INSTRUCTIONS TO FOLLOW -
The expected output is every line below, reproduced exactly.

EXTRACTED INFORMATION -

^^^^^^^^

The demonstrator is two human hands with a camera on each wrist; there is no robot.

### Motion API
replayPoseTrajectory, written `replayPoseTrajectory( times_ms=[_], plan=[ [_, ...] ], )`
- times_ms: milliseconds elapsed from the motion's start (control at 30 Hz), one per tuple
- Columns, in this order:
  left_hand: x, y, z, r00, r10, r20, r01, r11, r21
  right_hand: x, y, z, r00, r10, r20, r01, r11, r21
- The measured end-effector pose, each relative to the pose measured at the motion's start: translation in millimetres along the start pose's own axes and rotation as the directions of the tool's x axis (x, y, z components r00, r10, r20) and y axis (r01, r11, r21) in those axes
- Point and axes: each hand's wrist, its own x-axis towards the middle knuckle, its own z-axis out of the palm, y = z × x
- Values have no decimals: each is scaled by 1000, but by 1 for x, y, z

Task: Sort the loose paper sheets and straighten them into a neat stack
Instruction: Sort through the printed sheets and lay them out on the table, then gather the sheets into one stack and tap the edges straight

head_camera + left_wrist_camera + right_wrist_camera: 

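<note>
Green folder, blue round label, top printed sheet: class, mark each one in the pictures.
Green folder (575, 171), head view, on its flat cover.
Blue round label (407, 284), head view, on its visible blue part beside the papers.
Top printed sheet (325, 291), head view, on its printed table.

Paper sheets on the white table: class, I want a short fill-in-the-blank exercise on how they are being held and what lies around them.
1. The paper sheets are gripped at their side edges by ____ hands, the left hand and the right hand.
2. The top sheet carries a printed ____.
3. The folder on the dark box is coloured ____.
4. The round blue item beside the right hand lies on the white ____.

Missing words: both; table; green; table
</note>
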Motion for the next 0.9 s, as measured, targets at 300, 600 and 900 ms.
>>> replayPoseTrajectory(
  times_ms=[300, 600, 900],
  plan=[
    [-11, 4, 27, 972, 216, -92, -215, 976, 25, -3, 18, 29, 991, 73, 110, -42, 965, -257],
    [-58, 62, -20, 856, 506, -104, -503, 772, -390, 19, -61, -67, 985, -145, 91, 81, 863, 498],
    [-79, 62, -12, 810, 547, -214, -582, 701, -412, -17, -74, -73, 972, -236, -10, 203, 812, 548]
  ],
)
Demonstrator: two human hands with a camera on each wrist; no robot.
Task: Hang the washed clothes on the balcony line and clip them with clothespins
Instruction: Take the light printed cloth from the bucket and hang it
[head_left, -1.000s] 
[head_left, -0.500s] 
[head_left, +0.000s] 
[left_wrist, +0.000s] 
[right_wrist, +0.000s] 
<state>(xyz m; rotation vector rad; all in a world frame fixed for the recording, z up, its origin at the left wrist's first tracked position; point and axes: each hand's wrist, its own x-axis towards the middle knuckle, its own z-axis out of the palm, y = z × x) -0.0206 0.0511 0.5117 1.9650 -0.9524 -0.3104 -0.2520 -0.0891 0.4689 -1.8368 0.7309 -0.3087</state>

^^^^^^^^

TASK RESPONSE -
The demonstrator is two human hands with a camera on each wrist; there is no robot.

### Motion API
replayPoseTrajectory, written `replayPoseTrajectory( times_ms=[_], plan=[ [_, ...] ], )`
- times_ms: milliseconds elapsed from the motion's start (control at 30 Hz), one per tuple
- Columns, in this order:
  left_hand: x, y, z, r00, r10, r20, r01, r11, r21
  right_hand: x, y, z, r00, r10, r20, r01, r11, r21
- The measured end-effector pose, each relative to the pose measured at the motion's start: translation in millimetres along the start pose's own axes and rotation as the directions of the tool's x axis (x, y, z components r00, r10, r20) and y axis (r01, r11, r21) in those axes
- Point and axes: each hand's wrist, its own x-axis towards the middle knuckle, its own z-axis out of the palm, y = z × x
- Values have no decimals: each is scaled by 1000, but by 1 for x, y, z

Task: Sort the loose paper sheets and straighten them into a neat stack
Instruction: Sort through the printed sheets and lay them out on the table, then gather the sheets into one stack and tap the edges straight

head_camera + left_wrist_camera + right_wrist_camera: 

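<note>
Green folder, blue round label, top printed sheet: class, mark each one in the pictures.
Green folder (575, 171), head view, on its flat cover.
Blue round label (407, 284), head view, on its visible blue part beside the papers.
Top printed sheet (325, 291), head view, on its printed table.

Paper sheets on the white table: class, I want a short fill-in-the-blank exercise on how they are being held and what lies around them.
1. The paper sheets are gripped at their side edges by ____ hands, the left hand and the right hand.
2. The top sheet carries a printed ____.
3. The folder on the dark box is coloured ____.
4. The round blue item beside the right hand lies on the white ____.

Missing words: both; table; green; table
</note>
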Motion for the next 0.9 s, as measured, targets at 300, 600 and 900 ms.
>>> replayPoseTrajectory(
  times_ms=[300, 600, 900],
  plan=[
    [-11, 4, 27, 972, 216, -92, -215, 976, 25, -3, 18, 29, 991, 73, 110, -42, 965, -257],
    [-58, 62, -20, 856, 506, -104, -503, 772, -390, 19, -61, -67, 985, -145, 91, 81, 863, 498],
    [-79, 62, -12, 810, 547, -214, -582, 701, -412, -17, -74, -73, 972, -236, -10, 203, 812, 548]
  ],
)
Demonstrator: two human hands with a camera on each wrist; no robot.
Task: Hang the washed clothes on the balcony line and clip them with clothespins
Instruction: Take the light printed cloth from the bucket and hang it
[head_left, -1.000s] 
[head_left, -0.500s] 
[head_left, +0.000s] 
[left_wrist, +0.000s] 
[right_wrist, +0.000s] 
<state>(xyz m; rotation vector rad; all in a world frame fixed for the recording, z up, its origin at the left wrist's first tracked position; point and axes: each hand's wrist, its own x-axis towards the middle knuckle, its own z-axis out of the palm, y = z × x) -0.0206 0.0511 0.5117 1.9650 -0.9524 -0.3104 -0.2520 -0.0891 0.4689 -1.8368 0.7309 -0.3087</state>

No part of the answer remains open.